Source material Block Start
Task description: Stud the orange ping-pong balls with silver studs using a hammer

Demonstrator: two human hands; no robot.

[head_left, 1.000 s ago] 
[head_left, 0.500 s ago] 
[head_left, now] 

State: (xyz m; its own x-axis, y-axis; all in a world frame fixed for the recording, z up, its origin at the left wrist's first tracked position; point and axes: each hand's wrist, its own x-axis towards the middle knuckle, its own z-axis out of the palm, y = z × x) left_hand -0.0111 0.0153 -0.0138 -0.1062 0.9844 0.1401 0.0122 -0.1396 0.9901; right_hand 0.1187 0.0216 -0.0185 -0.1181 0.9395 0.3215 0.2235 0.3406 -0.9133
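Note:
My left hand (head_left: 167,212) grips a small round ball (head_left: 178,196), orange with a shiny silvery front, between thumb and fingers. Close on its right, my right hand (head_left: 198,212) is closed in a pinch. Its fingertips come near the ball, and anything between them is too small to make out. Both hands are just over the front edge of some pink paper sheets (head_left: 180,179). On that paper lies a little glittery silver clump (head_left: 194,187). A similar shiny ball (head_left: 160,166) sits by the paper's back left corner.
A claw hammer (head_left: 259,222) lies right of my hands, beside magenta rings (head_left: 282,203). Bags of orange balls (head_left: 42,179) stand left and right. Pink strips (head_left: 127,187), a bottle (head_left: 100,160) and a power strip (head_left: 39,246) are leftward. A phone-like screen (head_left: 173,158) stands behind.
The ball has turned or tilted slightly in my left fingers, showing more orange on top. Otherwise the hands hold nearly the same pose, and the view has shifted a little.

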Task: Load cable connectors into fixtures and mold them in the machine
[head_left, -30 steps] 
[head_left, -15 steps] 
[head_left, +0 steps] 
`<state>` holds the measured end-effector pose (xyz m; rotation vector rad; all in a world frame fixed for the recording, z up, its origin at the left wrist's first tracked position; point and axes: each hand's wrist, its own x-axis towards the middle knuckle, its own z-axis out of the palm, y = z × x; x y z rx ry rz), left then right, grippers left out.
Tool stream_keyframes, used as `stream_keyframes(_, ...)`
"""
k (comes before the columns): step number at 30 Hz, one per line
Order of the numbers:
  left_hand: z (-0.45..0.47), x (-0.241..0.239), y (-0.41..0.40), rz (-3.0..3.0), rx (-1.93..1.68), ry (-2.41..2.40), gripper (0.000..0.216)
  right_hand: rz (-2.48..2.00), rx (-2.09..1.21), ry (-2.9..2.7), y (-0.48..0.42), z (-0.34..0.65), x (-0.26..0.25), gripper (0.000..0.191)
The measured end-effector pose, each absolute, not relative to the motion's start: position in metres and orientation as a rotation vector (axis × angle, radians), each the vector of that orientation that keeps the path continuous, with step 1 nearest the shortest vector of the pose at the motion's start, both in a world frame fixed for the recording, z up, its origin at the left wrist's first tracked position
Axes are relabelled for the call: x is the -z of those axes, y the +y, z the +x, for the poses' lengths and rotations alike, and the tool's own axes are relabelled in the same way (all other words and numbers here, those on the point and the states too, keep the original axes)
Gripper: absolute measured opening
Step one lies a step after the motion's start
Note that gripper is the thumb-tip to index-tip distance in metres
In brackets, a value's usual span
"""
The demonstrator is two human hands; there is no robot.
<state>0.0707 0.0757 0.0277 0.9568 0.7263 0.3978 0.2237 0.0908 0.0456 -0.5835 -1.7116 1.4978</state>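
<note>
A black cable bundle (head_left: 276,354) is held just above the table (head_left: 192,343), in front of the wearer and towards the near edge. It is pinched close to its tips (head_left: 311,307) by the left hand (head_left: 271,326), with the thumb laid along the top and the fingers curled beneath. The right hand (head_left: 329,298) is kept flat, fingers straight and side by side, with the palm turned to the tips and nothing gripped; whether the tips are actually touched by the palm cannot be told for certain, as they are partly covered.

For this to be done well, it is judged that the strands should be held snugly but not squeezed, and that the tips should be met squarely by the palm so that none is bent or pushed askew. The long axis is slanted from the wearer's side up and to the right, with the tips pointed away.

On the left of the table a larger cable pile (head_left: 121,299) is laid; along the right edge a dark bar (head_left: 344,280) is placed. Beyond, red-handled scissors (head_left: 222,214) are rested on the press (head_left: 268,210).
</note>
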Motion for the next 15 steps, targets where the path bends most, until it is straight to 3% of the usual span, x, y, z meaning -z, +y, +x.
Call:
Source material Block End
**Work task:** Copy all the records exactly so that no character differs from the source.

**Reply to the task:**
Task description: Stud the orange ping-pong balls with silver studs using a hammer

Demonstrator: two human hands; no robot.

[head_left, 1.000 s ago] 
[head_left, 0.500 s ago] 
[head_left, now] 

State: (xyz m; its own x-axis, y-axis; all in a world frame fixed for the recording, z up, its origin at the left wrist's first tracked position; point and axes: each hand's wrist, its own x-axis towards the middle knuckle, its own z-axis out of the palm, y = z × x) left_hand -0.0111 0.0153 -0.0138 -0.1062 0.9844 0.1401 0.0122 -0.1396 0.9901; right_hand 0.1187 0.0216 -0.0185 -0.1181 0.9395 0.3215 0.2235 0.3406 -0.9133
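Note:
My left hand (head_left: 167,212) grips a small round ball (head_left: 178,196), orange with a shiny silvery front, between thumb and fingers. Close on its right, my right hand (head_left: 198,212) is closed in a pinch. Its fingertips come near the ball, and anything between them is too small to make out. Both hands are just over the front edge of some pink paper sheets (head_left: 180,179). On that paper lies a little glittery silver clump (head_left: 194,187). A similar shiny ball (head_left: 160,166) sits by the paper's back left corner.
A claw hammer (head_left: 259,222) lies right of my hands, beside magenta rings (head_left: 282,203). Bags of orange balls (head_left: 42,179) stand left and right. Pink strips (head_left: 127,187), a bottle (head_left: 100,160) and a power strip (head_left: 39,246) are leftward. A phone-like screen (head_left: 173,158) stands behind.
The ball has turned or tilted slightly in my left fingers, showing more orange on top. Otherwise the hands hold nearly the same pose, and the view has shifted a little.
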
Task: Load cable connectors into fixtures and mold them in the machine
[head_left, -30 steps] 
[head_left, -15 steps] 
[head_left, +0 steps] 
`<state>` holds the measured end-effector pose (xyz m; rotation vector rad; all in a world frame fixed for the recording, z up, its origin at the left wrist's first tracked position; point and axes: each hand's wrist, its own x-axis towards the middle knuckle, its own z-axis out of the palm, y = z × x; x y z rx ry rz), left then right, grippers left out.
Tool stream_keyframes, used as `stream_keyframes(_, ...)`
"""
k (comes before the columns): step number at 30 Hz, one per line
Order of the numbers:
  left_hand: z (-0.45..0.47), x (-0.241..0.239), y (-0.41..0.40), rz (-3.0..3.0), rx (-1.93..1.68), ry (-2.41..2.40), gripper (0.000..0.216)
  right_hand: rz (-2.48..2.00), rx (-2.09..1.21), ry (-2.9..2.7), y (-0.48..0.42), z (-0.34..0.65), x (-0.26..0.25), gripper (0.000..0.191)
The measured end-effector pose, each absolute, not relative to the motion's start: position in metres and orientation as a rotation vector (axis × angle, radians), each the vector of that orientation that keeps the path continuous, with step 1 nearest the shortest vector of the pose at the motion's start, both in a world frame fixed for the recording, z up, its origin at the left wrist's first tracked position
Axes are relabelled for the call: x is the -z of those axes, y the +y, z the +x, for the poses' lengths and rotations alike, and the tool's own axes are relabelled in the same way (all other words and numbers here, those on the point and the states too, keep the original axes)
Gripper: absolute measured opening
Step one lies a step after the motion's start
Note that gripper is the thumb-tip to index-tip distance in metres
In brackets, a value's usual span
"""
The demonstrator is two human hands; there is no robot.
<state>0.0707 0.0757 0.0277 0.9568 0.7263 0.3978 0.2237 0.0908 0.0456 -0.5835 -1.7116 1.4978</state>
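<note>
A black cable bundle (head_left: 276,354) is held just above the table (head_left: 192,343), in front of the wearer and towards the near edge. It is pinched close to its tips (head_left: 311,307) by the left hand (head_left: 271,326), with the thumb laid along the top and the fingers curled beneath. The right hand (head_left: 329,298) is kept flat, fingers straight and side by side, with the palm turned to the tips and nothing gripped; whether the tips are actually touched by the palm cannot be told for certain, as they are partly covered.

For this to be done well, it is judged that the strands should be held snugly but not squeezed, and that the tips should be met squarely by the palm so that none is bent or pushed askew. The long axis is slanted from the wearer's side up and to the right, with the tips pointed away.

On the left of the table a larger cable pile (head_left: 121,299) is laid; along the right edge a dark bar (head_left: 344,280) is placed. Beyond, red-handled scissors (head_left: 222,214) are rested on the press (head_left: 268,210).
</note>
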Motion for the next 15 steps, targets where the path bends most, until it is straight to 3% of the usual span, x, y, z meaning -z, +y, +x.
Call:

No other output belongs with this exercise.